So why would anyone pay the extra million for MEG? That question was addressed by Gareth Barnes from University College London's Wellcome Trust Centre for Neuroimaging. Speaking at the IOP Medical Physics Group's recent meeting "Up and Coming Techniques in Medical Physics Translated into Clinical Practice", Barnes explained that the improved performance achievable by MEG is hard to ignore.

EEG results, he explained, are highly dependent on the properties of the patient's skull, making precise location of the source of internal electrical activity difficult to pinpoint. With MEG, however, the structure and composition of the skull have less impact on the results. MEG also offers direct, whole-brain imaging, and can measure electrical changes on a millisecond timescale. "We pay the extra million to say with confidence where the activity is," said Barnes.

He described the example of planning surgery for epilepsy, one of the main applications for MEG. In the 30% of epilepsy cases where patients do not respond to drug treatment, surgical removal of unhealthy tissue has proved effective. The use of MEG could allow more accurate localization of the seizure focus, particularly as this focus may propagate through the brain over time, a process that can be tracked using MEG's millisecond temporal resolution. But it is imperative to remove the correct regions of tissue. "The surgeon has to identify the unhealthy brain tissue to take out, and the healthy tissue to really not take out," noted Barnes.

To do this, surgeons often perform an additional operation to implant an electrode grid within the brain to measure a patient's seizures over a week. The use of MEG could remove the need for this additional surgical procedure. Indeed, Barnes noted that in cases where both techniques were used, MEG changed surgical decisions – whether to operate or not, or where to place the electrode grid – in about 20% of cases.

There are downsides, however. Whereas EEG systems are relatively low-cost, portable and can be worn, MEG scanners are expensive and not portable – and require the subject to sit perfectly still. The tiny fields being measured (10–12 to 10–15 T) also necessitate the use of liquid-helium-cooled superconducting quantum interference devices (SQUIDs) in a shielded room.

Barnes noted that the greatest clinical benefit of epilepsy surgery is in children. But as MEG systems are so expensive to manufacture, they are generally built to fit adult heads. When imaging child-sized heads, this results in a loss of sensitivity (as signal decreases with the square of distance) of a factor of two to four times. But there is a solution that can address all of these problems: get rid of the cryogenics.

Cryogen-free MEG

One way to ramp the sensitivity of a MEG system is simply to move the detectors closer to the subject's head. Simulations showed that in adults, this can provide a five- to 10-fold improvement in sensitivity. "And in young children, we expect 20 to 40 times better signal," Barnes added. This is not possible to achieve in SQUID-based MEG systems as the detectors' low temperature requires adequate insulation from the patient's scalp.

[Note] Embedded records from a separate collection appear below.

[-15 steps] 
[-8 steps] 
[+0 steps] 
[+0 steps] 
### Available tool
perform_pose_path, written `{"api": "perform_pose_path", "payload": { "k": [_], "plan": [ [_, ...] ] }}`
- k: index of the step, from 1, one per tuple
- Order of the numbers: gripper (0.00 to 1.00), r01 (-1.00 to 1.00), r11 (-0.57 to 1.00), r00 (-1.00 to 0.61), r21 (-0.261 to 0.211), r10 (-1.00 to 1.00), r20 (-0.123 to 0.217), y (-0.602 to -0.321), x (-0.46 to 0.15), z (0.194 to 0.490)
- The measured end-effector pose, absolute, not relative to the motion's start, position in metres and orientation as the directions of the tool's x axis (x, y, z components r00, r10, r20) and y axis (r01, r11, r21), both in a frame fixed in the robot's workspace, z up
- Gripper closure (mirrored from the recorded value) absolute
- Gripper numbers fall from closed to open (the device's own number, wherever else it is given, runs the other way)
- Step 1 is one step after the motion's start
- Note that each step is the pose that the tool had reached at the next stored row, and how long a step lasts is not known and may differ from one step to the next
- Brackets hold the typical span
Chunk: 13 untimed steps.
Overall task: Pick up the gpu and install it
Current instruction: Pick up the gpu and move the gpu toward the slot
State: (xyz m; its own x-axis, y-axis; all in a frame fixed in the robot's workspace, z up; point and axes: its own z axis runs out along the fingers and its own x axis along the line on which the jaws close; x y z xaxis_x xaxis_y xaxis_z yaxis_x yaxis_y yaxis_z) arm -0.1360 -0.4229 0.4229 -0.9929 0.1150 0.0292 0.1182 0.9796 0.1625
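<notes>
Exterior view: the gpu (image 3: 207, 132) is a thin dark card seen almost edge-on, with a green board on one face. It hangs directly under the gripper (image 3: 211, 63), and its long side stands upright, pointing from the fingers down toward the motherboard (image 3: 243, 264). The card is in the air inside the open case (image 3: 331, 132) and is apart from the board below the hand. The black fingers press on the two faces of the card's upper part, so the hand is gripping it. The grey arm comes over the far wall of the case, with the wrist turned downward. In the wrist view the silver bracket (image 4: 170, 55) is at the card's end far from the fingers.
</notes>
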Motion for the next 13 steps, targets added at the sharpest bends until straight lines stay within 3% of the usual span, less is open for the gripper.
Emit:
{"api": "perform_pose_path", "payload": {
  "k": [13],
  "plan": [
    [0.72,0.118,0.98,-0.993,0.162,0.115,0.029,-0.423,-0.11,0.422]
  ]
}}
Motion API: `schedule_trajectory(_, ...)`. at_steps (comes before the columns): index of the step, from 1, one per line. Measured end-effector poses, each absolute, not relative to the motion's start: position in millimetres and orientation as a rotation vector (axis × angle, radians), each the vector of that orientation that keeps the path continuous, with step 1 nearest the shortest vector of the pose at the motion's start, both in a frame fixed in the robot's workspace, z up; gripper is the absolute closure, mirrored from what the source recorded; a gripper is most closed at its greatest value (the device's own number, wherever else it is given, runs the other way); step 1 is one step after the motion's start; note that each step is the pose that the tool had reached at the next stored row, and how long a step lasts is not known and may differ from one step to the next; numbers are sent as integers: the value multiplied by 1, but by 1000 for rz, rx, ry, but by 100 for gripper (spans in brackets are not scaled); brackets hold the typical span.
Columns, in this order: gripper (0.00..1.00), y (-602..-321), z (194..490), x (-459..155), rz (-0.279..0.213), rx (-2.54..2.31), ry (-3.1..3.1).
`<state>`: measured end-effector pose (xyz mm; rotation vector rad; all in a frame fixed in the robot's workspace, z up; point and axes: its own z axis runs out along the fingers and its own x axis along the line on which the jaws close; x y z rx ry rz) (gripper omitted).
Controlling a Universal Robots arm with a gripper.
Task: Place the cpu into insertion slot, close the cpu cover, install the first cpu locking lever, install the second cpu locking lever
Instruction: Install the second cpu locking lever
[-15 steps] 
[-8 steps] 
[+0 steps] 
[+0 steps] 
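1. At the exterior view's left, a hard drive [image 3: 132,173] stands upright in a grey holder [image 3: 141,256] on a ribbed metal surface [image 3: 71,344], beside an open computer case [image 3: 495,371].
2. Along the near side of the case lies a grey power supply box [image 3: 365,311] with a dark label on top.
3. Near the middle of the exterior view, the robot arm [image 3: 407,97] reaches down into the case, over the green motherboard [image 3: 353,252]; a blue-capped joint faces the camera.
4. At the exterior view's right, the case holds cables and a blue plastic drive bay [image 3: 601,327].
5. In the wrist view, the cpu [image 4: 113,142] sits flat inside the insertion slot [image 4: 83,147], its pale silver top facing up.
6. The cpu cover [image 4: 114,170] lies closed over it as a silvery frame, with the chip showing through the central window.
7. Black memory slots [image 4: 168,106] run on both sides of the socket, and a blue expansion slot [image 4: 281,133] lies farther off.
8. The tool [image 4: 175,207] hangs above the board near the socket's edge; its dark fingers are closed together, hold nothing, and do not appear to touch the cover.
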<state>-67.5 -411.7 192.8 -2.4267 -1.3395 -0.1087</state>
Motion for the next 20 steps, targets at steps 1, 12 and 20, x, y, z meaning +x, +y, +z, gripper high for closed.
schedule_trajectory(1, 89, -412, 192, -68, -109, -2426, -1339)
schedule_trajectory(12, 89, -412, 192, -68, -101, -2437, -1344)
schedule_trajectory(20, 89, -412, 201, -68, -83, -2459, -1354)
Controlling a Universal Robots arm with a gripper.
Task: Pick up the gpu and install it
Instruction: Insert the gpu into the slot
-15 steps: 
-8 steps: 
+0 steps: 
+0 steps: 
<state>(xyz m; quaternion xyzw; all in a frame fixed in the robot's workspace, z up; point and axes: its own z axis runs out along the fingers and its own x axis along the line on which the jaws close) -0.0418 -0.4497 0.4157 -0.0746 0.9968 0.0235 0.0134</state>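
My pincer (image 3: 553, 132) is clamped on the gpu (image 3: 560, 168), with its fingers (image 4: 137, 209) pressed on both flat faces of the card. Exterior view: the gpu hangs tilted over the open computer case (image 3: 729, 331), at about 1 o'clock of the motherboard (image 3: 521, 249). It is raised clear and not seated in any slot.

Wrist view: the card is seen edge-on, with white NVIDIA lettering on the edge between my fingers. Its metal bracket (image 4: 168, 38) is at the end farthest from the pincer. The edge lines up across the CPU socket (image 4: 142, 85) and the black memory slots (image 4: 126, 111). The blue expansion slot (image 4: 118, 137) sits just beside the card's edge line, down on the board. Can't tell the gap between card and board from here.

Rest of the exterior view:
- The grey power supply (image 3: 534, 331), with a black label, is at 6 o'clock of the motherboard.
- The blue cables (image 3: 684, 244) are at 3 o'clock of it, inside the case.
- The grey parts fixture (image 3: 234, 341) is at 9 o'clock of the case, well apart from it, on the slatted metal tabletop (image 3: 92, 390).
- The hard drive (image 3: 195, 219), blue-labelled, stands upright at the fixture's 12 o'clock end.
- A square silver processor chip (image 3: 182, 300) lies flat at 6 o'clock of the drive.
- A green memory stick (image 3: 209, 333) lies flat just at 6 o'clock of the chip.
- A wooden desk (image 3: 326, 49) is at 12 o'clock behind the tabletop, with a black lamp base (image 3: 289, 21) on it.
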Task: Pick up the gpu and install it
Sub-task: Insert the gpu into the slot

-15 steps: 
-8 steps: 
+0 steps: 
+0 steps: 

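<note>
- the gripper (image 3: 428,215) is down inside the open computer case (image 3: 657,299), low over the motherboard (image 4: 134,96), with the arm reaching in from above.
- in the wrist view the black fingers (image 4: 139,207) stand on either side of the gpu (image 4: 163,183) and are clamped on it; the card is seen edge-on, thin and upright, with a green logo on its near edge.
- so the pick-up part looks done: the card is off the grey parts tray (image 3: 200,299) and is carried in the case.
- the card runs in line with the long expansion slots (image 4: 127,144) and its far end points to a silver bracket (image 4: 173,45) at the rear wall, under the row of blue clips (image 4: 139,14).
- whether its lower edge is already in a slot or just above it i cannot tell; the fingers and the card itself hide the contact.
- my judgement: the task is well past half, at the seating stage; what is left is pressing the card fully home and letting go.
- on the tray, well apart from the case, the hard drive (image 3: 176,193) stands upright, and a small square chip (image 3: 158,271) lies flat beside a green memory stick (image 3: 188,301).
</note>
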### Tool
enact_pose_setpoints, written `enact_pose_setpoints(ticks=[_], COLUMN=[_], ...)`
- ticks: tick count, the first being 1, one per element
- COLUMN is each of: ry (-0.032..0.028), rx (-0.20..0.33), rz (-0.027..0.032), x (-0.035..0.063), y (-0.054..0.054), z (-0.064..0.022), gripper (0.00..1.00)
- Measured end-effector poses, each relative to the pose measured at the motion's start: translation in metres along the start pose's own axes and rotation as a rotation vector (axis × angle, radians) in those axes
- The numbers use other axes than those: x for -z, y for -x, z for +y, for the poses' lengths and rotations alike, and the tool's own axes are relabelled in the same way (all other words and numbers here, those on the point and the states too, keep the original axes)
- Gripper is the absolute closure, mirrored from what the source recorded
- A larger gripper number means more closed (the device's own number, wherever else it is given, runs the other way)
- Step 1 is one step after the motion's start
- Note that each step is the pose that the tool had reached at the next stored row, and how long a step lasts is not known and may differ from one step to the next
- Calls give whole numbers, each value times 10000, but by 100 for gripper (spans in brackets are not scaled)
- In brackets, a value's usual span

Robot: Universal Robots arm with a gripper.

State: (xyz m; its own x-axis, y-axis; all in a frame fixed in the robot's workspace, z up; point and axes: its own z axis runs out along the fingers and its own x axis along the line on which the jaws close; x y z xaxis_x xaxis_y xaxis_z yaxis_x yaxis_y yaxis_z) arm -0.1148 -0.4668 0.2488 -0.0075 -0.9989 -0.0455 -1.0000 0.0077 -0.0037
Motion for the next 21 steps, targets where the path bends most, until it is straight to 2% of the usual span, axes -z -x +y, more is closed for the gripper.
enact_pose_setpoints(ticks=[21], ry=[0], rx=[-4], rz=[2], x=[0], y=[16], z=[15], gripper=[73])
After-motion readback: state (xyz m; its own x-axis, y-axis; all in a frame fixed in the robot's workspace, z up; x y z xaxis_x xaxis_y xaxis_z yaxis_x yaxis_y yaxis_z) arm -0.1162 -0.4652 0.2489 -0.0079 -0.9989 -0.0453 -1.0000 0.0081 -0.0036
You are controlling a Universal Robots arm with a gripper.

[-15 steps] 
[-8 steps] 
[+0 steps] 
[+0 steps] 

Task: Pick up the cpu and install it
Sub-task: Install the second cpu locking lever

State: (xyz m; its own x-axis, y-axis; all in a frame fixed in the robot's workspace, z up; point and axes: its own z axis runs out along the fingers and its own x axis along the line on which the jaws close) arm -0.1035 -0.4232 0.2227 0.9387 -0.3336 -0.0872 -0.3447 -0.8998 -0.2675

Another option lies in the optically pumped magnetometer (OPM), which can record biomagnetic signals without needing cryogens. Unfortunately, OPMs suffer from the opposite problem – they are based on in alkali atoms in the vapour phase, which requires heating of a cell of gas that still needs insulation from subject's head.

Recently, however, researchers have developed OPMs that are so small that very little heat dissipates outside the cell. These tiny detectors can be placed a few millimetres from the subject's head. Barnes cited a study using a 12 x 8 x 8 mm OPM that demonstrated comparable sensitivity to a SQUID-based system, albeit with higher noise level. He noted that last year the company QUSPIN was set up to commercialize such miniature OPMs

Barnes and colleagues Matt Brookes and Richard Bowtell at Nottingham University have just been funded by the Wellcome Trust to develop a wearable MEG system using these tiny OPMs. After determining the best placement for the sensors, they 3D printed a mask and helmet to hold 13 OPMs. They tested the set-up in a shielded room, applying electrical stimulation to the wrist and recording the generated signals in the cortex. "Compared with a SQUID, we saw a five-fold improvement in signal magnitude after stimulation," said Barnes.

Future prospects

So what does the future hold for cryogen-free MEG systems? For starters, Barnes predicts that the sensors will get smaller and cheaper (they currently cost about $8000). But there is still much development work needed. Currently, the sensors are highly sensitive to movement, which creates unwanted variation in the signal. The researchers propose that this can be addressed by the use of large coils to null the external fields, which could be built into the walls of the room, around the subject.

The ability for patients to move around in a wearable MEG helmet would open up many new experiments, new subject cohorts and clinical paradigms. Importantly, this approach could remove the need to implant EEG grids for surgical planning in children.

Barnes concluded that this new generation of cryogen-free sensors give a five- to 10-fold improvement in sensitivity and spatial resolution over current MEG systems. "Soon, there will be an affordable MEG sensor available that doesn't require maintenance and can be used in any hospital," he said.